I´ll see what happens next if intresting for someone I´ll update this post from time to time

Best wishes 
Thomas

PS: alle models can be found on thingiverse, if the cabeling is intresting let me know than I post a description how to install.

----------


## efrost

Hello,

Thank you for sharing your experience!

I've bought NEO 3d month ago and still trying to solve problems. I am new to the 3d printing so it takes time to figure out how to make prints better.

So far
1. I have destroyed plastic plate for the printbed. Carbon film has teared off after a few prints and I had to make another plate from plexiglass and it works quite well now.
2. My extruder sometimes creasing the filament and I am waiting for the new extruder from German Reprap.
3. Quite often I can find brown dots or even blobs on the printed models. I was trying to figure out what's happening and it seems that it caused by dirty nozzle. The nozzle becomes dirty when material twisting on the corners. Yesterday I tried to blow to the model with hair dryer in cold mode and I don't see material twisting. Now I am looking for a solution of installing a fan.
4. Default temperature settings are 210 for the first layer and 210 for other layers, but after I've printed a few models for calibration I found out that optimal temperature for other layers is 185.
5. Playing with layer height, the optimal one for me is 0.15mm and first layer is 0.2mm.
6. Also my version of Slic3r has very interesting bug in settings. Speed setting named "Bridges" actually controls speed of printing outer walls :-\ 
7. And the last thing... is there any solution for fixing the printbed so it won't be necessary to calibrate it before each print?

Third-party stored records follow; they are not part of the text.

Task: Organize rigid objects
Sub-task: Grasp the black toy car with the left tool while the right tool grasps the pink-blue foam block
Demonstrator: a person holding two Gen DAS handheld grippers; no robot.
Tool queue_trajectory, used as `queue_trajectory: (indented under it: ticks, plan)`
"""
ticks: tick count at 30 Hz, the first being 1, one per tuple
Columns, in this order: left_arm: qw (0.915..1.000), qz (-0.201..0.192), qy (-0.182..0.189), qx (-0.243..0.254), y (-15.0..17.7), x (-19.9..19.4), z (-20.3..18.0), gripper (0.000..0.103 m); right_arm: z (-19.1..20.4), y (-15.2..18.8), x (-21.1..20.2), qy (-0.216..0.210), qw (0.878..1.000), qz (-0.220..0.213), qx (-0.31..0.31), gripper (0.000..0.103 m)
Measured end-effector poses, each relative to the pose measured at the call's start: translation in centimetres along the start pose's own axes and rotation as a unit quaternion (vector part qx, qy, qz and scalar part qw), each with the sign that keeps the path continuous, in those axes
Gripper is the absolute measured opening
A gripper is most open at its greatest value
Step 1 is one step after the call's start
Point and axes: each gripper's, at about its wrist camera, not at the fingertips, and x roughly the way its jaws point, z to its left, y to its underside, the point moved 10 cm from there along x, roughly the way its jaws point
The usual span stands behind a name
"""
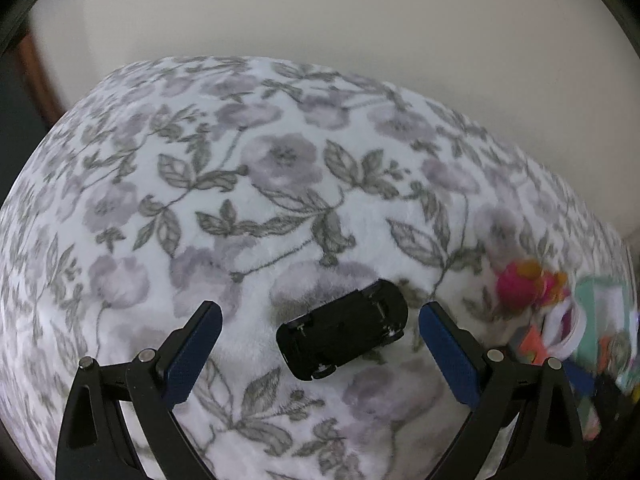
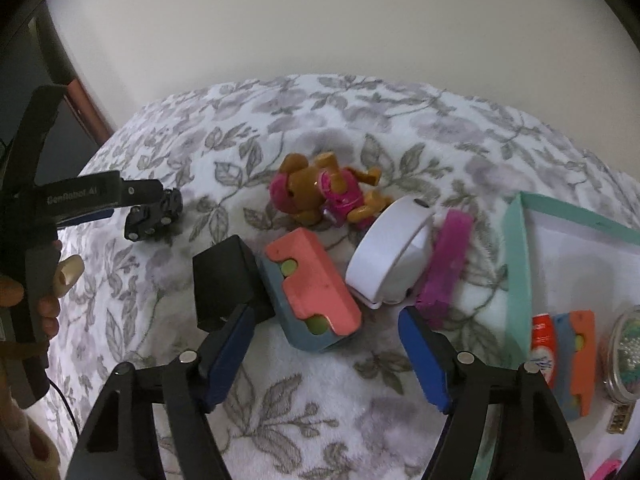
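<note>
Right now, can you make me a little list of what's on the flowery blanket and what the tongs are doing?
surface: flowery blanket
left tongs: open, straddling the black toy car without touching it
toy car: upside down, wheels up
right tongs: open, just short of the coral and blue block
near that block: black box, white round case, purple bar
farther back: brown and pink toy dog, lying down
right side: teal tray holding another orange and blue block

Toy car lies on blanket — toy pile to its right
</note>
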Motion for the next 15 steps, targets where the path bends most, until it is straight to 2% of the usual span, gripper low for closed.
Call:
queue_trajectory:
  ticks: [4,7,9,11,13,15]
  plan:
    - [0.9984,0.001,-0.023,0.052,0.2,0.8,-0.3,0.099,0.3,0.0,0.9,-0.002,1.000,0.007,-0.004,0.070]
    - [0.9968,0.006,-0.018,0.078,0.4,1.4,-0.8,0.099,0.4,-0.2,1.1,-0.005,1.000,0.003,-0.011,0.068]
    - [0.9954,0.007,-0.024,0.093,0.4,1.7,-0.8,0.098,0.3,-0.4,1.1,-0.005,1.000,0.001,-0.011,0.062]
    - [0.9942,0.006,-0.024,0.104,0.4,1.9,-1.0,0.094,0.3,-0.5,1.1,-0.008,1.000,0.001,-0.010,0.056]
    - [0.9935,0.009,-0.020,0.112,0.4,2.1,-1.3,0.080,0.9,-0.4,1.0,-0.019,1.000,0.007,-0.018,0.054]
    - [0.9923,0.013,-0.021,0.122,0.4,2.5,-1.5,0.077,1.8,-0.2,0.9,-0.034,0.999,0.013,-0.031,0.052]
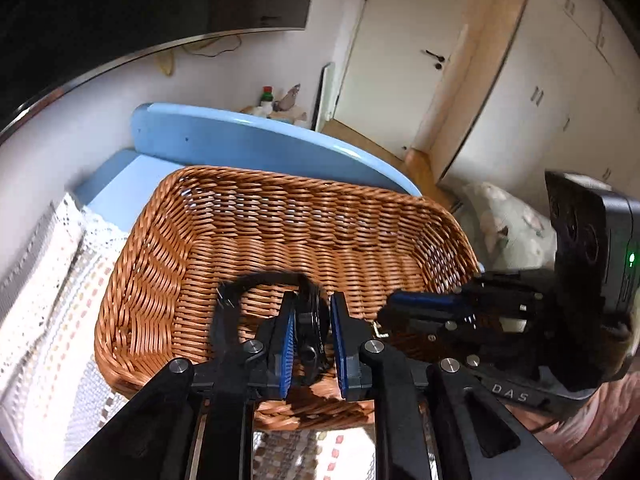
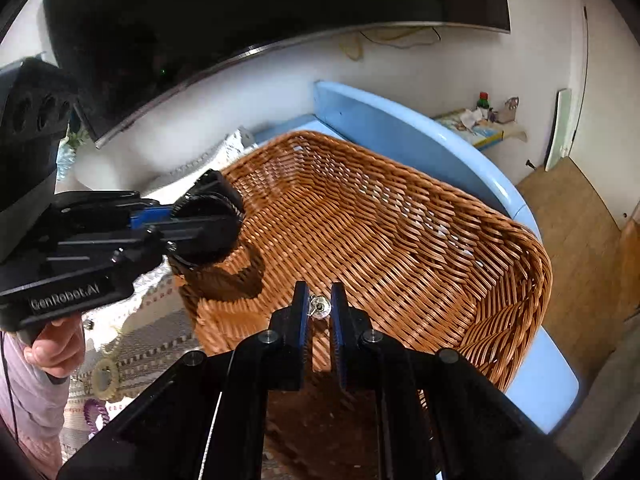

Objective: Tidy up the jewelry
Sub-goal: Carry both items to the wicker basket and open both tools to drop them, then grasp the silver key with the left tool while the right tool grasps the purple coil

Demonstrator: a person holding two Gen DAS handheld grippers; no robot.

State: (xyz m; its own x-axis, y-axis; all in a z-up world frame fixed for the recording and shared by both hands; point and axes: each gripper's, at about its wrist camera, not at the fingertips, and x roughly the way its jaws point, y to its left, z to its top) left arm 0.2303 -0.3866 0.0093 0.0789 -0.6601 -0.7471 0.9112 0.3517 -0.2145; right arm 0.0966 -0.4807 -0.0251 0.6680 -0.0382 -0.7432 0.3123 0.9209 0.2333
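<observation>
A black wristwatch stands on edge between the blue pads of my left gripper, which is shut on it above the near edge of a brown wicker basket; its strap loops off to the left. In the right wrist view the same left gripper holds the watch over the basket's left rim. My right gripper is shut on a small silver piece of jewelry above the basket floor. It also shows from the side as the right gripper.
The basket sits on a pale blue table with a raised blue back, partly covered by a crocheted cloth. A beaded bracelet and a purple spiral band lie on the cloth. A person's hand grips the left tool.
</observation>
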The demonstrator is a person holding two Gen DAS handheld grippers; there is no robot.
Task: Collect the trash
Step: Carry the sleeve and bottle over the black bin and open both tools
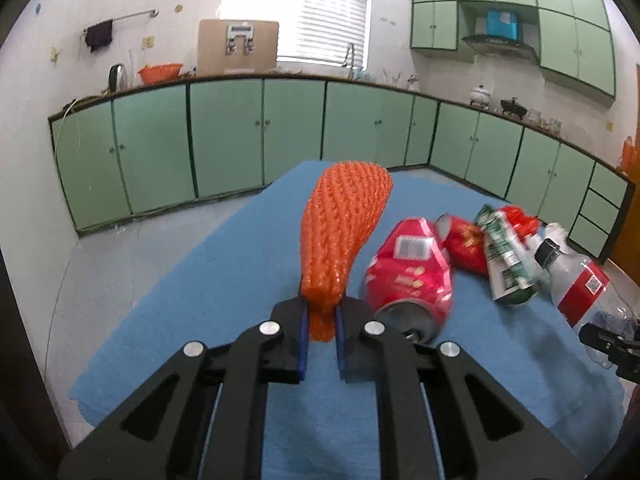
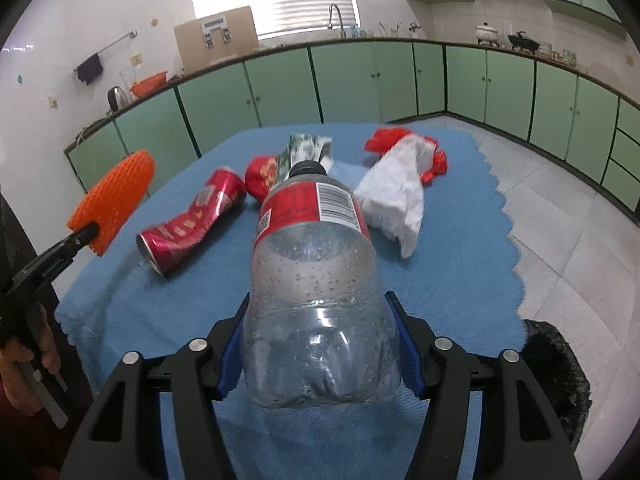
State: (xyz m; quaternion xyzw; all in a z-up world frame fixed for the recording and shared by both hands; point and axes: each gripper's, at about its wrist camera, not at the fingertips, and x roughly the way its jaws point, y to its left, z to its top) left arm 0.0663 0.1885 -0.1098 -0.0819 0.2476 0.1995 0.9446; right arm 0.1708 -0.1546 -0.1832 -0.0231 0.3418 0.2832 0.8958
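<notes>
Blue tablecloth [image 2: 460, 280], black bin [image 2: 560, 380] cut off at frame edge

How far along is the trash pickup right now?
Nothing visibly binned yet. In hand: the left claw grips the orange foam net sleeve; the right claw clamps the clear plastic bottle. Left on the blue cloth: crushed red can, green-white carton, crumpled white paper, red wrappers.

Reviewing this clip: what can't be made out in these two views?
- Right wrist view: bin interior, cut off by the frame edge.
- Left wrist view: right gripper, only its tip in frame.
- Both views: print on the crushed can and green carton, motion-blurred.
</notes>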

Could you, please, give more details about fan installation?
I have searched through thingiverse but cannot find the correct fan holder and also it is unclear where to connect it? Does NEO 3d have pins for it?

Thank you in advance!

Best regards

----------


## Luchador

Hi efrost

I readed your post to late today but I will write you tomorow,

if you have a few pictures it would be great (makes it much easier to see what happened)

br
Thomas

----------


## efrost

Hi Thomas,

Actually, main question is about fan. What model of fan holder to use and where to connect it?
Yesterday I've printed this one and going to install it:
20140811_081316.jpg
On the bottom of NEO I have found 2 available connectors for fans, but those are not controlled from the application. They're always powered on. 
Maybe you know whether inside the NEO there is a connector?

And here are photos just to share experience:

1. Twisted corners when printing without fan:
20140811_081242.jpg
... it causes the nozzle to become dirty and sometimes broun bulbs of burned filament appear:
20140811_080247.jpg
... here is my "test" setup:
20140810_123817.jpg
no filament wrapping!

I was able to print this:
20140810_195220.jpg

Thanks!

Best regards,
Eugene

----------


## Luchador

Hi Eugene 

Like I promised a few answares, I think I can help you in a few points.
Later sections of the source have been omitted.